Анненков был необычайно гибким мастером, настоящим акробатом. Лидеры большевиков считали его почти своим. Он был вхож в Таврический и Смольный, расцеловывался с Луначарским, давал знатного храпака с Зиновьевым в его взъерошенном кабинете. Со Львом Троцким податливо спорил об искусстве и громко восхищался его глубокими познаниями. Он носил маску покорной услужливости, но не снимал монокля.
Триумф его гибкости — портрет Ленина. Было два сеанса, и каждый раз вождь проявлял старорежимную учтивость, вставал при появлении юркого Юрия, скоро приветствовал, жал руку, терпеливо высиживал положенное время. И потом Анненков будет много раз вспоминать эти сеансы и брошенную вождем фразу: «Искусство — это слепая кишка, настанет время, и мы его того — дзык, дзык — вырежем». И гибкий льстец Анненков, конечно, смеялся этой неожиданной, острой, уморительной шутке. В согбенном благодарении у прощальных дверей он кланялся и крепко, по-пролетарски, тряс и не отпускал, тряс и не отпускал руку дорогого Владимира Ильича. И этой дрожащей согбенностью, и этим портретом выкупил себе еще несколько лет тихой свободы в Советской республике.
Но ленинской шутке про «дзык-дзык» Анненков придумал ответ — шутку фотографическую. В 1924 году по карандашному наброску он написал живописный лик Ленина для Гознака. И снялся рядом со свежим полотном. Калмыкоподобный вождь нацеливает в невидимых врагов две расстрельные щелочки глаз.

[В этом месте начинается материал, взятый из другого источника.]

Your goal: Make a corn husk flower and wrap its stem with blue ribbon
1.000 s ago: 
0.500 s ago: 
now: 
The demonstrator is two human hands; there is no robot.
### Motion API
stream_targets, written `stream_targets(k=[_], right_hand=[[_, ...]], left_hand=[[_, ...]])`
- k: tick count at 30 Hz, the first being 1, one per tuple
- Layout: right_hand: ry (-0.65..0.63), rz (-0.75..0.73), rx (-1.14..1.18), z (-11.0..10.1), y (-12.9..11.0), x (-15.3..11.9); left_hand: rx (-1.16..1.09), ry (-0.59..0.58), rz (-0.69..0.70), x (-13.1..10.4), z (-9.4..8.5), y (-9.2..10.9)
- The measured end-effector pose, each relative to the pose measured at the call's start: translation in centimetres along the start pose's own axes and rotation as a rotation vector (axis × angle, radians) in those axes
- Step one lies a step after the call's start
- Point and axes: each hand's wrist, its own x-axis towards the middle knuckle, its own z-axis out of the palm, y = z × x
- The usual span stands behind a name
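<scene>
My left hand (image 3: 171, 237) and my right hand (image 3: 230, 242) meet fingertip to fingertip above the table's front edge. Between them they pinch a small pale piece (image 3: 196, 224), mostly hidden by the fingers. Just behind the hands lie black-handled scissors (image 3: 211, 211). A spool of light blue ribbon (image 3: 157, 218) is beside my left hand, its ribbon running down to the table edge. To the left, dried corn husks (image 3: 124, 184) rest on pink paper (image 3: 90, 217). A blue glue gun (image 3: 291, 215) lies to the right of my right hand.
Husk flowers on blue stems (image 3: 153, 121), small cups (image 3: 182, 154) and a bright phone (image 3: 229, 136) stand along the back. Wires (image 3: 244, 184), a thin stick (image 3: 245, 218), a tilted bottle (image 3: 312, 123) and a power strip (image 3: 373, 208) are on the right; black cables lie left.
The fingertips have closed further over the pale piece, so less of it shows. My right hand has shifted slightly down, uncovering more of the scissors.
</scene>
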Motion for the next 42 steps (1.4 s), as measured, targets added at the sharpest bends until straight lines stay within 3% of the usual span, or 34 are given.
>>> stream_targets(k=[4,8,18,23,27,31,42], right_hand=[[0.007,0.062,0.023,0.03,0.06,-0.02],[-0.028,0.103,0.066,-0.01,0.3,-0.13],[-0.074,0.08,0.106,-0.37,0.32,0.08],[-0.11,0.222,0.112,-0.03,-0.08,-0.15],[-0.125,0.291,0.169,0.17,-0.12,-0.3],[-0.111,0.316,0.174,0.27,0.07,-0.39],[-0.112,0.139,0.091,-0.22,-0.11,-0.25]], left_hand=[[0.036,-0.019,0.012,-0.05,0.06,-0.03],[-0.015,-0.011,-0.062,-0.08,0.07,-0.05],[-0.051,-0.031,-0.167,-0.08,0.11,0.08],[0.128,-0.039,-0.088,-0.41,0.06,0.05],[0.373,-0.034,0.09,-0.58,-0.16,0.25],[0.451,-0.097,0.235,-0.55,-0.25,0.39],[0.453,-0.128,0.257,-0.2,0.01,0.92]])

И на его фоне позирует Анненков с широко распахнутыми глазами и большим, в черной оправе, упрямо круглым моноклем. Окружности против щелок, ирония против бойниц. За такое футуристское «другоглазие» можно было поплатиться карьерой. Но фотошутка осталась тайной. Снимка этого никто не увидел.
Анненков остроумно иронизировал и над собой. Едкое скоморошество — его бесспорный талант. Монокль был участником шуток. Сохранилось любопытное фото: художник позирует с моноклем и чертежным треугольником, угол которого вставлен в распахнутый рот. Замечательный и по-анненковски ироничный парафраз плаката Эль Лисицкого «Клином красным бей белых».
Впрочем, для меня этот снимок — еще и удивительный двойной автопортрет Анненкова, который, возможно с толикой иронии, отражает двуличие его натуры. На узнаваемое, обычное, почти паспортное изображение наложен авангардный и на самом деле более точный и правдивый автопортрет-коллаж, составленный из треугольника-«носа» и двух окружностей-«глаз». Левый «глаз» — это монокль, то есть независимое богемное, авангардное, аполитичное начало художника. Правый «глаз» — это круглый советский знак Общества друзей воздушного флота на лацкане пиджака. Он символизирует политическое послушание, верность ленинским заветам и веру в скорую победу мировой революции, которую олицетворяют на этом значке аэроплан и кувалда.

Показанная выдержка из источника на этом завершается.